Jarriel King

No. 77, 61
- Position: Offensive tackle

Personal information
- Born: February 27, 1987 (age 38) North Charleston, South Carolina, U.S.
- Height: 6 ft 5 in (1.96 m)
- Weight: 321 lb (146 kg)

Career information
- High school: North Charleston
- College: Georgia Military College (2006) South Carolina (2008–2010)
- NFL draft: 2011: undrafted

Career history
- New York Giants (2011)*; Seattle Seahawks (2011); Toronto Argonauts (2013–2015); Saskatchewan Roughriders (2016);
- * Offseason and/or practice squad member only

Career NFL statistics
- Games played: 1
- Stats at Pro Football Reference
- Stats at CFL.ca

= Jarriel King =

American gridiron football player (born 1987)

Jarriel King (born February 27, 1987) is an American former professional football player who was an offensive tackle in the National Football League (NFL) and Canadian Football League (CFL). He played college football at Georgia Military College and the University of South Carolina. He signed with the New York Giants after going undrafted in the 2011 NFL draft but was waived before the start of the season. King was then claimed off waivers by the Seattle Seahawks, spending the entire 2011 season on the team's active roster but only playing in one game.

He was waived by the Seahawks in March 2012 after being arrested for criminal sexual conduct.

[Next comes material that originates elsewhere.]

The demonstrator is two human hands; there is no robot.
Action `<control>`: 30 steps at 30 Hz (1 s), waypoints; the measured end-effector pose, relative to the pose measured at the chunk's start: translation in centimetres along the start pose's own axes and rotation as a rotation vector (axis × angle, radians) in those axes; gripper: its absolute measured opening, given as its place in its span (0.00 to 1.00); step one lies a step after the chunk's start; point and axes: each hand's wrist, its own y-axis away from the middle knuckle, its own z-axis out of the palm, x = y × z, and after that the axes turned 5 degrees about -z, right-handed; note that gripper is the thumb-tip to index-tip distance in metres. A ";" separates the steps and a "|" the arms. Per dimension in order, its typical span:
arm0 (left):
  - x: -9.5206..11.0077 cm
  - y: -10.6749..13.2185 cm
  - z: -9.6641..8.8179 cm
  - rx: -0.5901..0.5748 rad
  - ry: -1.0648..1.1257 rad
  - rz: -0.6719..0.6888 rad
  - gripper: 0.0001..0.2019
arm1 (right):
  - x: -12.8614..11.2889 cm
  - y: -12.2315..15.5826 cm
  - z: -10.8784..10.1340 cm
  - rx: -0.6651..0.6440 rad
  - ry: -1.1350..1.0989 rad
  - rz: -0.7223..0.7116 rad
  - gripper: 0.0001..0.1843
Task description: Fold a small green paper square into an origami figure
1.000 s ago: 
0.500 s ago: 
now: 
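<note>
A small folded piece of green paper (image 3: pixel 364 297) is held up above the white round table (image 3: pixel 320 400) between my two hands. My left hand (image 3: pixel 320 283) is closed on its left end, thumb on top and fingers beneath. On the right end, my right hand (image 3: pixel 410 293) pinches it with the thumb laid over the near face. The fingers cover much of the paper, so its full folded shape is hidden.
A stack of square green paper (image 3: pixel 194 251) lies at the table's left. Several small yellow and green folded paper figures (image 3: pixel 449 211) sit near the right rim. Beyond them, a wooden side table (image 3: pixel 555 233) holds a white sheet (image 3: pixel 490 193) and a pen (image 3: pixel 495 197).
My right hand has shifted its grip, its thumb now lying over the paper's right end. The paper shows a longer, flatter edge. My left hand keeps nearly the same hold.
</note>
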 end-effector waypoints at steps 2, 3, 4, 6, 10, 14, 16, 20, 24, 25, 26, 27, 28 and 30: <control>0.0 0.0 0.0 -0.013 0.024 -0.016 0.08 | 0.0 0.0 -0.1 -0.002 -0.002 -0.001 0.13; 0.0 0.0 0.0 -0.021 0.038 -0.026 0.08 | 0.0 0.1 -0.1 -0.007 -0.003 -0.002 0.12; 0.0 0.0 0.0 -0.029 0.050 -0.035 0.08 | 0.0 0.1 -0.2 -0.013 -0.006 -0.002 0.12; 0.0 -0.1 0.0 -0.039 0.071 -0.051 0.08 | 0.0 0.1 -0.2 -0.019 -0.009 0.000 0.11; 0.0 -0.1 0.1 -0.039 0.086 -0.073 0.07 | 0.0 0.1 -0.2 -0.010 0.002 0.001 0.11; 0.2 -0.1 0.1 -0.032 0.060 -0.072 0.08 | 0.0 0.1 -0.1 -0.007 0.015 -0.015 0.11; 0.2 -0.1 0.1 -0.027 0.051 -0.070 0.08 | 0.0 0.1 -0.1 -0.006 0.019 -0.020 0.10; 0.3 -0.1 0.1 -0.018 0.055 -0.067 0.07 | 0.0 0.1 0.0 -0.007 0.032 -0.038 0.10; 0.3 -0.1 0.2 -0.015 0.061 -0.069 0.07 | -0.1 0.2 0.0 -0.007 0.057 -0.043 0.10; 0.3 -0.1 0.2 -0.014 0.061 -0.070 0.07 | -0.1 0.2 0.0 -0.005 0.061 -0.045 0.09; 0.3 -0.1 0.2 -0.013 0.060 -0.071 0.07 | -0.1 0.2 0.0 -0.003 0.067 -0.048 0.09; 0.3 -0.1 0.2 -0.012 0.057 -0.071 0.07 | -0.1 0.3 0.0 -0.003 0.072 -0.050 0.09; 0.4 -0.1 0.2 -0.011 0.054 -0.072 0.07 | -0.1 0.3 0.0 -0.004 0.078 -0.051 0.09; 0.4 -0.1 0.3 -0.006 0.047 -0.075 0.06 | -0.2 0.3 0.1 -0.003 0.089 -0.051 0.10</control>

However, he was acquitted of all charges in July 2014. King played in the Canadian Football League (CFL) for the Toronto Argonauts from 2013 to 2015, and for the Saskatchewan Roughriders in 2016. He became a coach after his playing career.

==Early life==
Jarriel King was born on February 27, 1987, in North Charleston, South Carolina. He did not play football until his freshman year at North Charleston High School. He was both an offensive and defensive lineman on the football team. King recorded 29 pancake blocks on offense and 86 tackles, 4 forced fumbles, and 3 blocked kicks on defense in his senior year (2004), earning first-team All-State honors. He was one of 50 players named to the USA Today Old Spice Red Zone Team.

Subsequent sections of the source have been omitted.